THE process of recruiting 175 new firefighters across West Yorkshire will formally begin at the end of this month.

West Yorkshire Fire and Rescue Service (WYFRS) is to halt a recruitment freeze stretching back to 2009 to boost an ageing workforce which has been reduced by about 400 firefighters over the past five years.

While the Fire Brigades Union has welcomed the decision, it warned that the brigade’s numbers will still fall “well short”.

The details of the recruitment drive are set to be discussed by West Yorkshire Fire and Rescue Authority's human resources committee on Friday.

Members have previously been told that without new recruits, the number of whole-time firefighters would drop from 1,010 now to 744 by the end of March 2020, with no firefighters under the age of 30.

West Yorkshire Chief Fire Officer Simon Pilling has recommended that the firefighter establishment should not fall below 900 staff.

The report to go before the committee states: “The authority’s workforce planning forecasts indicate the need to recruit some 175 firefighters over the next three years.

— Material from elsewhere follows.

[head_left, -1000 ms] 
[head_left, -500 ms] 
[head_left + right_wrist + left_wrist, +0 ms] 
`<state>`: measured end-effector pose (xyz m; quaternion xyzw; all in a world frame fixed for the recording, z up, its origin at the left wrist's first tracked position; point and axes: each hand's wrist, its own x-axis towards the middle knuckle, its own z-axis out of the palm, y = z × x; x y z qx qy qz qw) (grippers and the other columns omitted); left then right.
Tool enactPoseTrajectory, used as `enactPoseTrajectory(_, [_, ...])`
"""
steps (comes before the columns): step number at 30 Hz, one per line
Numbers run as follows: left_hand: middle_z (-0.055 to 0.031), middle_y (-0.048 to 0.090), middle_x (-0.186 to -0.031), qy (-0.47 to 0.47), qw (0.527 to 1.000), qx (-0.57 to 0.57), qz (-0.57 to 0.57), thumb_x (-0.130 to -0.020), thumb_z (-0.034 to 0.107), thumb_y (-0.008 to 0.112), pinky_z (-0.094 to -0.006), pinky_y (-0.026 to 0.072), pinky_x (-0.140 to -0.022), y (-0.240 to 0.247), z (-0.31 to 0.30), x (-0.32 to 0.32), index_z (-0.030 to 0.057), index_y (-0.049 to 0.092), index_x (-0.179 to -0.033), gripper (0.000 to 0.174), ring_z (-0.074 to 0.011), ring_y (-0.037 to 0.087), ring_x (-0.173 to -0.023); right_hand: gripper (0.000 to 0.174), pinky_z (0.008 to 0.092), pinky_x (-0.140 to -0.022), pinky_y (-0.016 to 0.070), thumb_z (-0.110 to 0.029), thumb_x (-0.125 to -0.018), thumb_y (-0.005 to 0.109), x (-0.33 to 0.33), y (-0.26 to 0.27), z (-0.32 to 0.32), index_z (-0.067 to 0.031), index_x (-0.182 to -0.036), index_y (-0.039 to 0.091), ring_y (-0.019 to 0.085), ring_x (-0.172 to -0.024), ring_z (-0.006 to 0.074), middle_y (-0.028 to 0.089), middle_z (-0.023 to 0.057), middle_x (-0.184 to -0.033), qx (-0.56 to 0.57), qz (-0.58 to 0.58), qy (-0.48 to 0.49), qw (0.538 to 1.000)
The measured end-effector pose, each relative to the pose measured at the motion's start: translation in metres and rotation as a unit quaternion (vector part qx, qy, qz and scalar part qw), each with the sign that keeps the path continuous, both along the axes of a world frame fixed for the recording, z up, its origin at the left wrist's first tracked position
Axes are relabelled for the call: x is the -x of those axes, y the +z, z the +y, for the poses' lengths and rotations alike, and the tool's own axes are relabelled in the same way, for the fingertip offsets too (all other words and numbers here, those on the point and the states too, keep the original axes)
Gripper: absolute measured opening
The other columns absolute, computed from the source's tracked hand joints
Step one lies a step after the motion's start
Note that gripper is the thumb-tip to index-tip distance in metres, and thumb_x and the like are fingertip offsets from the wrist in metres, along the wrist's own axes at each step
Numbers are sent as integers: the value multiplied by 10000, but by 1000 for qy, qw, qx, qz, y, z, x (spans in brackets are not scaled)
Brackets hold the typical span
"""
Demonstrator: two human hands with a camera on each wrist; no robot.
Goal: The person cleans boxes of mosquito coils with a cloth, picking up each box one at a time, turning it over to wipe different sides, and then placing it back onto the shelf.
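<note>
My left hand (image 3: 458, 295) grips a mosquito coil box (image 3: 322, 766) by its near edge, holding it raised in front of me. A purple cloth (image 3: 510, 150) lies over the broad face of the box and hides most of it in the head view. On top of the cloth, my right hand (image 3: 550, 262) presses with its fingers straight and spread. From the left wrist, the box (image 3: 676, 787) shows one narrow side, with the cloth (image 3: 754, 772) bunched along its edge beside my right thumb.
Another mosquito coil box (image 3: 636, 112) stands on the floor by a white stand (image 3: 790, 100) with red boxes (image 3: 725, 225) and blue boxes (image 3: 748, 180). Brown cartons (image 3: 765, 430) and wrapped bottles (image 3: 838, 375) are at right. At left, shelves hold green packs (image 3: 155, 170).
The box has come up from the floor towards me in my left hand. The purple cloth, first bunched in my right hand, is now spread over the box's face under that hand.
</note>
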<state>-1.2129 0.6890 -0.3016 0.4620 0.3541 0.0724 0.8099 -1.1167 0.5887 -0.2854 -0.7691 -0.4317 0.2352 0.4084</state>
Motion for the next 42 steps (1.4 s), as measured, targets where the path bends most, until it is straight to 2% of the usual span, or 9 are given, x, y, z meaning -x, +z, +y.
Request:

“The process is likely to run on an annual basis supplying three to four training courses of approximately 24 trainees over a minimum of three years to maintain the whole-time firefighter establishment at 900.”

The recruitment drive will formally start on January 31, with the application window open from March 1 to April 9.

The recruits will be trained internally rather than using an external provider, reducing costs from £840,000 to £195,000, and the first batch of 24 new firefighters are set to enter active service in April next year.

David Williams, West Yorkshire secretary of the FBU, said: “We obviously welcome whole-time recruitment, it’s something we have been screaming for since 2010.

"The job is much more demanding now, and if you add to that an ageing workforce where morale is not at its highest due to cuts, it creates a toxic mix, so this should create a buzz.

“Numbers-wise, we are still well short. It is an open secret that the fire chief feels we can manage with 900 whole-time firefighters, which is far too low.

“We want as many people as possible to get their applications in so we can pass our skills and knowledge on to the next generation."